Cette révision s'explique, a indiqué lundi devant la Commission des Finances le ministre de l'Economie Roland Lescure, "par l'affaiblissement de la demande intérieure privée, du fait de la hausse de l'inflation et du regain - temporaire nous l'espérons - de l'incertitude".

Le ministre a cependant jugé cette révision "minime par rapport à celle attendue dans d'autres pays dont la consommation énergétique dépend davantage que nous des importations du Moyen-Orient".

L'Allemagne, l'Espagne, l'Italie ou encore le Portugal publieront également jeudi leur croissance du premier trimestre. C'est aussi le cas des Etats-Unis.

- "Impact limité" -

Le gouvernement a dû aussi revoir en hausse la prévision d'inflation pour cette année, à 1,9% au lieu de 1,3%.

Les prix à la consommation, qui en février n'augmentaient que de 0,9% sur un an, ont bondi à 1,7% en mars à cause du prix des hydrocarbures.
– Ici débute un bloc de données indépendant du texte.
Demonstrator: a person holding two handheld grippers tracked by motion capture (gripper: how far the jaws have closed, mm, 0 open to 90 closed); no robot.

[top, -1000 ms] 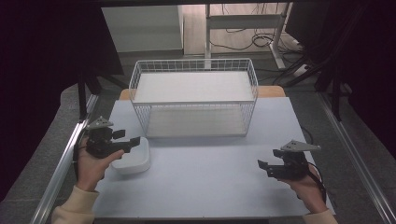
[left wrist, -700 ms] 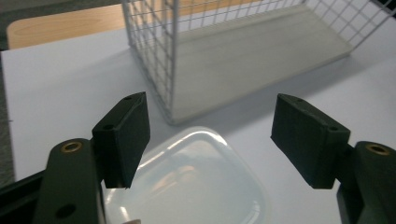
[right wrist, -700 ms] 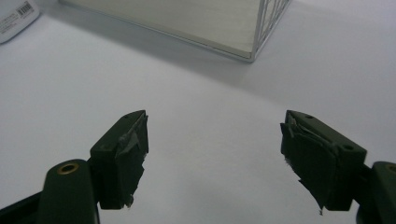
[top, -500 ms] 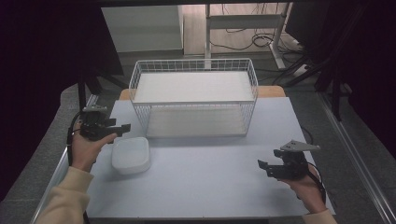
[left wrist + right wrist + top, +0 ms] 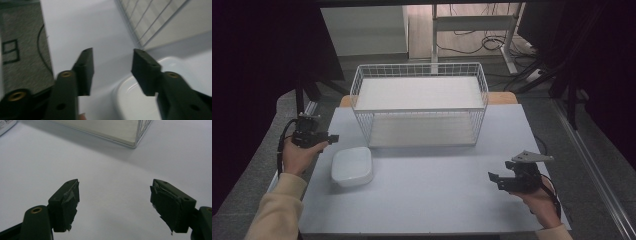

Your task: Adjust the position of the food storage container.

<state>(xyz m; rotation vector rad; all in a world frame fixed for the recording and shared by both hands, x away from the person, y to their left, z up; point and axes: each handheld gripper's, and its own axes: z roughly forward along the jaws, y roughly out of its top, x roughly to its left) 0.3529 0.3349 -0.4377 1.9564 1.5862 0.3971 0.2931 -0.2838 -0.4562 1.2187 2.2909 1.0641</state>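
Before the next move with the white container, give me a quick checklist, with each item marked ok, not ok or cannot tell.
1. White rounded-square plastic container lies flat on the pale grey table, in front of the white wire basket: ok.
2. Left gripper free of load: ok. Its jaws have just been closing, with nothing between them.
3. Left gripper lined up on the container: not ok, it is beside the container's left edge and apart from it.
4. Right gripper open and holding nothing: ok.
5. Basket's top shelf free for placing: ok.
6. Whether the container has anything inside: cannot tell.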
L'Institut national de la statistique (Insee) dira, jeudi également, ce qu'il en a été en avril.

Pourtant, dans sa dernière note mensuelle publiée le 13 avril, la Banque de France estimait que la guerre devrait avoir eu "un impact limité" sur l'activité des entreprises au premier trimestre, anticipant une croissance trimestrielle dynamique, allant "jusqu'à 0,3%".
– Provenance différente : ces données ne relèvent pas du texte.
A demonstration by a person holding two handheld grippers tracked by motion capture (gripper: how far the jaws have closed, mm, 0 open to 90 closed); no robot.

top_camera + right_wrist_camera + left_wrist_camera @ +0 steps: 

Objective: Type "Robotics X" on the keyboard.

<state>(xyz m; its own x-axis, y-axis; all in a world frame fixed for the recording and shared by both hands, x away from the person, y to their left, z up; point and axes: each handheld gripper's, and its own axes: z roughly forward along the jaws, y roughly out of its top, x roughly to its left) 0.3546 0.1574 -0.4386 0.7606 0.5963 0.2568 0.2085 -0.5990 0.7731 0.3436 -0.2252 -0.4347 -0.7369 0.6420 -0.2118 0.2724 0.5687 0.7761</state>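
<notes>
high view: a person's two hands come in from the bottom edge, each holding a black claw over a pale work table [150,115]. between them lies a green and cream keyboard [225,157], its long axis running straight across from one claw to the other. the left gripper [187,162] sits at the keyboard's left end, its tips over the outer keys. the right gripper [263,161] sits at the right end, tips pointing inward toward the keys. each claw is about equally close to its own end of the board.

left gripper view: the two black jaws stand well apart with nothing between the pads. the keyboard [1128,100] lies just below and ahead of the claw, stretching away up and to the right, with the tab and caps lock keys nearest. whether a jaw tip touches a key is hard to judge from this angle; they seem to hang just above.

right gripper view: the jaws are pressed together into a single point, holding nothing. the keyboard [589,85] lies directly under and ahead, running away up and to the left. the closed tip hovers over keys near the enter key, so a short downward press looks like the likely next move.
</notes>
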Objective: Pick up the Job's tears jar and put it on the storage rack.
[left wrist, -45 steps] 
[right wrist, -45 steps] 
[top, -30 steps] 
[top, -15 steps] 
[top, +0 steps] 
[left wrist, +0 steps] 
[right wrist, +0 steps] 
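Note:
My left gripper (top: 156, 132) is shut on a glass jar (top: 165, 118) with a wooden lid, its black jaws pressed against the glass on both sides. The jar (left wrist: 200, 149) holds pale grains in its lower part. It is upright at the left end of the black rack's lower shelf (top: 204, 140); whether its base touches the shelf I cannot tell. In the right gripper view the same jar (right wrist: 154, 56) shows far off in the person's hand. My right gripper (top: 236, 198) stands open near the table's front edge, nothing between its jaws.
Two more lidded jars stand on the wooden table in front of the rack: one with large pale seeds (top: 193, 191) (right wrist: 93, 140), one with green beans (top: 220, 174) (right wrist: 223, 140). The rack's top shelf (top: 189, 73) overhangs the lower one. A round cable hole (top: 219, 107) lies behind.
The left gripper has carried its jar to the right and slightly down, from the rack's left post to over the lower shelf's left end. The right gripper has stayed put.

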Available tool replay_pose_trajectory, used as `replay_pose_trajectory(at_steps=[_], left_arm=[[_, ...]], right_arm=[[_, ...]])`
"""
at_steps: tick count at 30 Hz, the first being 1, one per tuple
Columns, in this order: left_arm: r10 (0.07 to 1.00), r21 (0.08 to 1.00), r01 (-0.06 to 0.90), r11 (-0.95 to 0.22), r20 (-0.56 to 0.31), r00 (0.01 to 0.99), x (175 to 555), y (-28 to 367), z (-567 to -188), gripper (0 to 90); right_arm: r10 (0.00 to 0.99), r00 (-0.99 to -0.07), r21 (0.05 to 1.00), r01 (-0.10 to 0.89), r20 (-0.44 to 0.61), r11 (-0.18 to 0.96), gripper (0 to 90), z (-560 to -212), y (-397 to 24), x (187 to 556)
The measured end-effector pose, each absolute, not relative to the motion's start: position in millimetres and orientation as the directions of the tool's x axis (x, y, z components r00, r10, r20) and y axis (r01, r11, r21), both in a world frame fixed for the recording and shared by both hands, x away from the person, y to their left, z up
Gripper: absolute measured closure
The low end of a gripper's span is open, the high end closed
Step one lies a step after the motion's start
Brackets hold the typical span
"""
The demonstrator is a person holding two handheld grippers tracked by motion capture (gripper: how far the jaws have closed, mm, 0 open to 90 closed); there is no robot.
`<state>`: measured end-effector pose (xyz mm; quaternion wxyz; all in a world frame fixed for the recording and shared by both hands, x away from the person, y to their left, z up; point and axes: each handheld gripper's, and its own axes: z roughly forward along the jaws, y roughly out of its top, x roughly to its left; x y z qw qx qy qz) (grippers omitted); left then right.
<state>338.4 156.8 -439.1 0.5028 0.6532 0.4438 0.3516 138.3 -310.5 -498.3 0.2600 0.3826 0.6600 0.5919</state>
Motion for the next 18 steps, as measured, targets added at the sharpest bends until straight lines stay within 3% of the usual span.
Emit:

L'Insee s'est, lui, montré prudent dès le 24 mars, dans une note de conjoncture trimestrielle baptisée "Inflation ravivée, croissance fragilisée", en abaissant à 0,2% sa prévision pour chacun des deux premiers trimestres, qui était à 0,3% auparavant.

Il avait ainsi traduit l'effet mécanique sur la croissance de l'envol du prix du baril: le Brent a doublé depuis décembre, passant de 60 dollars à 119 dollars mercredi.

Pour Anthony Morlet-Lavidalie, économiste chez Rexecode, la croissance a mal commencé l'année dès avant la guerre. Il l'estime au plus à 0,1% au premier trimestre.

Il relève en effet un "écart" entre les enquêtes de conjoncture réalisées par l'Insee en janvier et février auprès des ménages et des entreprises, plutôt basées sur le ressenti, et les données réelles publiées postérieurement.

- "Si le conflit s'enlise" -

Ainsi, alors que selon l'Insee la confiance des ménages repartait "légèrement à la hausse" en février, en fin de compte leurs dépenses de consommation en biens - qui représentent un quart du PIB - ont reculé de 1,4%, au plus bas depuis dix ans (hors Covid).

Le directeur des études et synthèses économiques de l'Insee, Cédric Audenis, a lui-même confirmé que depuis la révision à 0,2% faite par l'institut en mars, "les indicateurs sur la consommation de biens de février ou sur la production industrielle ne sont pas très bons".

Cela "nous conforte dans l'idée que la croissance subsiste, mais qu'elle se tasse", a-t-il résumé sur Radio-Classique mardi.

Or la croissance du premier trimestre pèse arithmétiquement très lourd dans le chiffre annuel, quatre fois plus que celle du quatrième trimestre, car son effet se fait sentir sur toute l'année.

L'économiste d'ING Charlotte de Montpellier prédit une croissance de 0,7% cette année, mais moins "si le conflit s'enlise".

Le début du deuxième trimestre semble déjà bien affecté par la guerre. Selon l'Insee, le climat des affaires s'est "assombri nettement" en avril, retrouvant son niveau de juillet 2024, juste après la dissolution de l'Assemblée nationale, et la confiance des ménages s'est "dégradée fortement", connaissant sa plus forte baisse depuis mars 2022 et le début de la guerre en Ukraine.